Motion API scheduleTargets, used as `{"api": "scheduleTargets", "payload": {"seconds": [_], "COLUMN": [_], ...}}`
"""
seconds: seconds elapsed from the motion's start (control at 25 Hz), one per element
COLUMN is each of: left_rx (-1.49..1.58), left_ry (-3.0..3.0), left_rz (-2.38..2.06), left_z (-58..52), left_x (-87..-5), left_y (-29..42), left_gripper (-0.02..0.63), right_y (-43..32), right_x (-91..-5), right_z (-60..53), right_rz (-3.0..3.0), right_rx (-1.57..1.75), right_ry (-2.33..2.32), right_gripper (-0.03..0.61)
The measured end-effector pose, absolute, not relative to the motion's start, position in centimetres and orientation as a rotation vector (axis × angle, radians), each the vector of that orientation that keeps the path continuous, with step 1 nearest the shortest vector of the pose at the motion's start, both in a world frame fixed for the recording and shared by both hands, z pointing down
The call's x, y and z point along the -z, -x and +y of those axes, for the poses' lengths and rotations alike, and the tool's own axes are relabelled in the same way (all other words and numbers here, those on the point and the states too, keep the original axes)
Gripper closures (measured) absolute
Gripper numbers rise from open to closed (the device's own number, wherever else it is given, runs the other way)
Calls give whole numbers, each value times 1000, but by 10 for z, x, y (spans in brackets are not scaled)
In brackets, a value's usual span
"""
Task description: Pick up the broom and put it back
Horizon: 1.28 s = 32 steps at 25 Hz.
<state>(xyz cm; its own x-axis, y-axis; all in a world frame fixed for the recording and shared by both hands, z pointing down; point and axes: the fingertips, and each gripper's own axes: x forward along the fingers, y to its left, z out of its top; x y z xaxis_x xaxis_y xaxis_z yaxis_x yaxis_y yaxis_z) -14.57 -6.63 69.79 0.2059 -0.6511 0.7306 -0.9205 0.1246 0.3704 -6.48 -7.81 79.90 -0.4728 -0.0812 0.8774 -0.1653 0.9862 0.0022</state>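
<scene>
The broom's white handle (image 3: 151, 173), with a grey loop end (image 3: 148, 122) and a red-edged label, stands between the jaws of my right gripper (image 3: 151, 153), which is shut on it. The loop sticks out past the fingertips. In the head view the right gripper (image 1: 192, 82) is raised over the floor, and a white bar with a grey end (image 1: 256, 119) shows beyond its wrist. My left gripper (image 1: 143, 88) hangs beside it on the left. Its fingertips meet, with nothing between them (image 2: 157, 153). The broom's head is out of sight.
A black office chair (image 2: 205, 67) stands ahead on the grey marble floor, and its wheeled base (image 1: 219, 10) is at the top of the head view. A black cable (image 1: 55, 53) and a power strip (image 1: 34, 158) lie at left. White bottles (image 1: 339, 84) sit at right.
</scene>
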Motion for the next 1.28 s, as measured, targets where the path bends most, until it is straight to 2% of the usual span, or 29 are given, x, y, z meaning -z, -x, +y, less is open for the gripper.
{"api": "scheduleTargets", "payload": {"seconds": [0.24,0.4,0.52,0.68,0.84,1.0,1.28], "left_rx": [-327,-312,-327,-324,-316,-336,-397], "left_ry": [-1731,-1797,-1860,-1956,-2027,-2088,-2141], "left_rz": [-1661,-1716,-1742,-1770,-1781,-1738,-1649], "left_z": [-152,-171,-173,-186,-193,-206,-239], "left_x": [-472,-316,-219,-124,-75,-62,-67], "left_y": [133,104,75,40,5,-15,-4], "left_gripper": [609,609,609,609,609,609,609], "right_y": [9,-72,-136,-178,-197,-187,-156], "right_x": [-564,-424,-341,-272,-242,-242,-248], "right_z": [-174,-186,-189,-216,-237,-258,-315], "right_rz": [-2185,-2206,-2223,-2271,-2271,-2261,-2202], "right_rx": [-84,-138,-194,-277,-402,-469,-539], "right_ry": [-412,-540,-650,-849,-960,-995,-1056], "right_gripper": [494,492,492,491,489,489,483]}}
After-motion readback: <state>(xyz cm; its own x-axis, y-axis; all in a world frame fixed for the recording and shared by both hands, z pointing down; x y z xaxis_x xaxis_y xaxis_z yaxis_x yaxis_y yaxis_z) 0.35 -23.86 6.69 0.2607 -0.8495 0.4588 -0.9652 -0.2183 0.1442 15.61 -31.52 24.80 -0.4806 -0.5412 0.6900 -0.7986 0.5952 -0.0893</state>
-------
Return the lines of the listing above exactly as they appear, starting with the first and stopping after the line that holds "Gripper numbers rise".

Motion API scheduleTargets, used as `{"api": "scheduleTargets", "payload": {"seconds": [_], "COLUMN": [_], ...}}`
"""
seconds: seconds elapsed from the motion's start (control at 25 Hz), one per element
COLUMN is each of: left_rx (-1.49..1.58), left_ry (-3.0..3.0), left_rz (-2.38..2.06), left_z (-58..52), left_x (-87..-5), left_y (-29..42), left_gripper (-0.02..0.63), right_y (-43..32), right_x (-91..-5), right_z (-60..53), right_rz (-3.0..3.0), right_rx (-1.57..1.75), right_ry (-2.33..2.32), right_gripper (-0.03..0.61)
The measured end-effector pose, absolute, not relative to the motion's start, position in centimetres and orientation as a rotation vector (axis × angle, radians), each the vector of that orientation that keeps the path continuous, with step 1 nearest the shortest vector of the pose at the motion's start, both in a world frame fixed for the recording and shared by both hands, z pointing down
The call's x, y and z point along the -z, -x and +y of those axes, for the poses' lengths and rotations alike, and the tool's own axes are relabelled in the same way (all other words and numbers here, those on the point and the states too, keep the original axes)
Gripper closures (measured) absolute
Gripper numbers rise from open to closed (the device's own number, wherever else it is given, runs the other way)

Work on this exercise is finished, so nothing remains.